この法を作ると言うことに関して、哲学が関わってきて、法哲学という分野もあるのだと思います。

「法哲学は、あるべき法ないし正しい法を探求する学問である」という考え方が一つにあるそうです。

今ではさらに前提とする考え方があるそうなので、その中の一つです。

この場合が、さきほどのか「Aさんずるい!」というのに関わってきそうです。

まず感情があって、法が作られていきます。

そして、作られたからにはその話し合いにおいては感情を排除していくと考えられます。

哲学における対話と一般意志

人間は感情の生き物でもあり、いくら理性といってもその理性の元をたどっていくと感情に支えられています。

法律もそもそもの法ができたことが過去の人の感情に関わっているともいえるからです。

例であげたAさんずるい!のように。

なので、法からではなく哲学的な対話でもまず私の意見を言うという感情表示が必要になります。

私の視点(私の意見)です。

そこからソクラテスの問答法をとると、その意見からその人の「不知の自覚」に追い込んでいきます。

話し合いにおいては、哲学も感情ではなく論理的な方法をとっています。

あなたはそもそもどうしてその意見を持っているの、と。

こうなってくると、意見を持っている事自体が偏見とも思われてきます。

ソクラテスは言葉を信じていなかったとか、言葉の消滅を願っていたといわれたりもしています。

 

哲学は前提を疑うので、さらにルソーの一般意志を考えてみます。

人は意見を形作ることができない弱い人間。

そのことをルソーは前提にしていました。

>>一般意志とは

なので、無意識的に集められたものが良いものとして一般意志になる。

対話を必要としないとしたら、私たちは一般意志を体現できるようなシステム構築を目指す道もあります。

 

対話と一般意志を考えてみました。

対話は法学の前提を疑っていく方に進み、一般意志は対話を否定して事実の集大成をシステムによってつくり上げると言うカタチをとります。

こう比較すると、哲学と法学の違いが際立ってきます。

常識を疑っていく哲学にしてみれば、文章で規定させた法律という常識をつくり上げたり、それを検討する法学というのは対極にも思えます。

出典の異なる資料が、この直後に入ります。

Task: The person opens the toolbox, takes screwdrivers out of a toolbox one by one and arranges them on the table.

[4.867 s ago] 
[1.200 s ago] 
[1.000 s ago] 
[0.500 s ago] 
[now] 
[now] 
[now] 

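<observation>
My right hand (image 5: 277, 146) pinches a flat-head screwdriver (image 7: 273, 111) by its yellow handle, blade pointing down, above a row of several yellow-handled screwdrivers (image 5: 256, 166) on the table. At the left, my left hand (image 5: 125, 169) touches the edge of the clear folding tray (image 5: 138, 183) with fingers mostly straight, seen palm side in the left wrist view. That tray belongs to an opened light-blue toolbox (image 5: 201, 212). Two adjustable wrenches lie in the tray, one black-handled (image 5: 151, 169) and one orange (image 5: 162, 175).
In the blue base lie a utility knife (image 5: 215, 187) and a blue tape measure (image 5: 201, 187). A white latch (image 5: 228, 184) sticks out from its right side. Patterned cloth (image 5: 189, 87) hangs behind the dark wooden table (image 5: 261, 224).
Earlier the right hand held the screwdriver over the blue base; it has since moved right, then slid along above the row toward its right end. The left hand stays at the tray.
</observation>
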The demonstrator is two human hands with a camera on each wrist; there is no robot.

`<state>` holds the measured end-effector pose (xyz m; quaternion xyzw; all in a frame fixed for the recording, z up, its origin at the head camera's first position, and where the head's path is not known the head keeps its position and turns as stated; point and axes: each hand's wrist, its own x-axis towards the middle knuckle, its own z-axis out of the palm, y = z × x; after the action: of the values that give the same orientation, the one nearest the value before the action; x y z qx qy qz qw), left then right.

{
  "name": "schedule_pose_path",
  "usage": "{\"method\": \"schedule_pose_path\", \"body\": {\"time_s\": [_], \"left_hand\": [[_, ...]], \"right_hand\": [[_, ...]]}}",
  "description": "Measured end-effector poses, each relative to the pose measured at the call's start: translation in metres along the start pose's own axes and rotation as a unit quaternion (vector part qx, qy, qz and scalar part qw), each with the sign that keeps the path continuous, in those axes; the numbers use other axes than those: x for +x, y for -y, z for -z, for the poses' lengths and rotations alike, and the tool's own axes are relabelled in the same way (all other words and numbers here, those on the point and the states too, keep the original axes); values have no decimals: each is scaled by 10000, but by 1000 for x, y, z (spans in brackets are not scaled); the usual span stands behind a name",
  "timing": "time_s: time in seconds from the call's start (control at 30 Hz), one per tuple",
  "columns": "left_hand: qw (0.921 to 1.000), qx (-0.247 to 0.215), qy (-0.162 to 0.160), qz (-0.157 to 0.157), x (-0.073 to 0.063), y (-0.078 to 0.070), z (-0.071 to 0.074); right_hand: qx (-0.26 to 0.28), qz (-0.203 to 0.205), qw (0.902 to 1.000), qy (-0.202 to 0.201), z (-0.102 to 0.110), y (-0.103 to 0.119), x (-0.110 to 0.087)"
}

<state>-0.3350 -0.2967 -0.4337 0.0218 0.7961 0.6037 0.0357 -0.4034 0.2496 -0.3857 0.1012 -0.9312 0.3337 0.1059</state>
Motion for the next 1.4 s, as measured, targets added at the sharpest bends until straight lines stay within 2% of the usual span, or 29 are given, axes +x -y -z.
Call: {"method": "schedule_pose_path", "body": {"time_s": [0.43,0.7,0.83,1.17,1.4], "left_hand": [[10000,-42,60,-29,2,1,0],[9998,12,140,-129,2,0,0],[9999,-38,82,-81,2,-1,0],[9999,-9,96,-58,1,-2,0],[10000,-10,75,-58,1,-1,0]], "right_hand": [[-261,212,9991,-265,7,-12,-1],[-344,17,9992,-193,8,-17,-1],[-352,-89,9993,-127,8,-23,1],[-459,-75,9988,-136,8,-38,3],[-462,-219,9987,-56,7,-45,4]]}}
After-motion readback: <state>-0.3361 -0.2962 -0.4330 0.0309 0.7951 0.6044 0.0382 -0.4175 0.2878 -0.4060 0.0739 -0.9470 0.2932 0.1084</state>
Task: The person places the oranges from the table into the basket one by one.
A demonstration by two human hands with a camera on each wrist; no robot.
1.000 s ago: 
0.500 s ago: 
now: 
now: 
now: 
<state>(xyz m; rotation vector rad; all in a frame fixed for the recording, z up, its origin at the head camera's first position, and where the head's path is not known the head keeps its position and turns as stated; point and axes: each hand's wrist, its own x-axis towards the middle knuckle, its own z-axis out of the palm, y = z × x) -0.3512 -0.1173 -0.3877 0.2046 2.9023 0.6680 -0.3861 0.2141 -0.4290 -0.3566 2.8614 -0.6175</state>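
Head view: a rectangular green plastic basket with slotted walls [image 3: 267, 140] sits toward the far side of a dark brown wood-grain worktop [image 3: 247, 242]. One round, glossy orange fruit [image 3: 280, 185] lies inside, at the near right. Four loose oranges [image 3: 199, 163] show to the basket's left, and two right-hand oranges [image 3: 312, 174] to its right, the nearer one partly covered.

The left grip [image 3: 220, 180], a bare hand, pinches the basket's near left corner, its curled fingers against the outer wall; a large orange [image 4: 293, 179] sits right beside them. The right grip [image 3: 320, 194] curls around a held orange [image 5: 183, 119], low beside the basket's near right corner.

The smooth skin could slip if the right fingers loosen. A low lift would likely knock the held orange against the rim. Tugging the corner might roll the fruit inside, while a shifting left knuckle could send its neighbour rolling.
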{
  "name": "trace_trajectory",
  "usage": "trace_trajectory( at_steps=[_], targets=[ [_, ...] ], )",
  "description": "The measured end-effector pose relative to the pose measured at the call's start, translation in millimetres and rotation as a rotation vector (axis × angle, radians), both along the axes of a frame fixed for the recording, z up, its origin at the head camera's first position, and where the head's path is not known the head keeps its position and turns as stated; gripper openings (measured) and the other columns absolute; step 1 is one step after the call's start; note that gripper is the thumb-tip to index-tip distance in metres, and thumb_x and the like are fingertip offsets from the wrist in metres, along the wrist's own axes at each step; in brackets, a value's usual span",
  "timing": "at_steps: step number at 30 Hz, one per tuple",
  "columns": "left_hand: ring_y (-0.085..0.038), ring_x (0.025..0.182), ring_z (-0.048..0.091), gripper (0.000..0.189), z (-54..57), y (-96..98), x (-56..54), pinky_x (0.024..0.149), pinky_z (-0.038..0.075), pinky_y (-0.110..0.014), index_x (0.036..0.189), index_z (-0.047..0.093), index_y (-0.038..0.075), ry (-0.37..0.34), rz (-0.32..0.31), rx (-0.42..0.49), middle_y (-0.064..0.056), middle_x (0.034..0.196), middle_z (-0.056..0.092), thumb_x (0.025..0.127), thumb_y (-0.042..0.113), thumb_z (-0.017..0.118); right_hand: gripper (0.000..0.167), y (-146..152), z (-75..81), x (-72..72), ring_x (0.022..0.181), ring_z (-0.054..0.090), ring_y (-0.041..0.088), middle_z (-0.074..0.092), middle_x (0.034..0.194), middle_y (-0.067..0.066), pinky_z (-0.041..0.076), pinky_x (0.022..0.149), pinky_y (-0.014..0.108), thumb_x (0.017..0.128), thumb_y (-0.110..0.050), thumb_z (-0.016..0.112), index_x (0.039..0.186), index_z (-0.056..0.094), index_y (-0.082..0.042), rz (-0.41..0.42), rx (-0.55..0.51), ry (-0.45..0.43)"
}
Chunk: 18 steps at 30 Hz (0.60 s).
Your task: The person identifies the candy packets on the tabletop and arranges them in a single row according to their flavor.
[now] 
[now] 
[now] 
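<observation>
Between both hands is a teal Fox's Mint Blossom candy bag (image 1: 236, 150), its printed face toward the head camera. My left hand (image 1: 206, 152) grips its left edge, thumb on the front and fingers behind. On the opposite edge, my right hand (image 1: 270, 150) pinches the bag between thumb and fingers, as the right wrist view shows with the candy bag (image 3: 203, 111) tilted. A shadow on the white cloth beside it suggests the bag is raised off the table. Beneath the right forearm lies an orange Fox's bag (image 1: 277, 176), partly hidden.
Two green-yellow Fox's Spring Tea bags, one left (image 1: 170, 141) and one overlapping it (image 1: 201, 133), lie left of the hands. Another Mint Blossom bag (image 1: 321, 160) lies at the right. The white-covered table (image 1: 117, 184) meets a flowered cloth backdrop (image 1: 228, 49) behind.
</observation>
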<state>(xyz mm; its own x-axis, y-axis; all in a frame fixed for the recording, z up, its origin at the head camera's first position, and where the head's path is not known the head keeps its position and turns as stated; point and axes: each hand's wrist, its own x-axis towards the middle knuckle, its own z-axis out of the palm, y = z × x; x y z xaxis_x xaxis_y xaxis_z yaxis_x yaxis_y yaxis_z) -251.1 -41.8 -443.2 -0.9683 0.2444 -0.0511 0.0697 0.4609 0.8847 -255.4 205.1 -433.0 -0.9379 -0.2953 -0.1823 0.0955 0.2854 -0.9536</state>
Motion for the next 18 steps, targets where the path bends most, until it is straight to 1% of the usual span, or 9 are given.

でも、対極にあるからこそ、それが似ているものになるということがあります。

善を考えていくと悪になるだとか。(二項対立)

法学と哲学-まとめ

武器になる「法学」の法的三段論法と、主張と反論の章を読んでの感想になります。

裁判では対話をしています。

日本には対話が足りない、という主張があります。

対話を多くするには法律やその法律の対話の元となる考え方を把握しておくのは、対話を推し進める良いきっかけになるのではないかと感じました。

前提は感情でできていたとしても、対話においては感情を排除させて考える、というのはいろんな立場になる上では必要になってくるのだろうなとも思いました。

 

では、お聞きいただいてありがとうございました。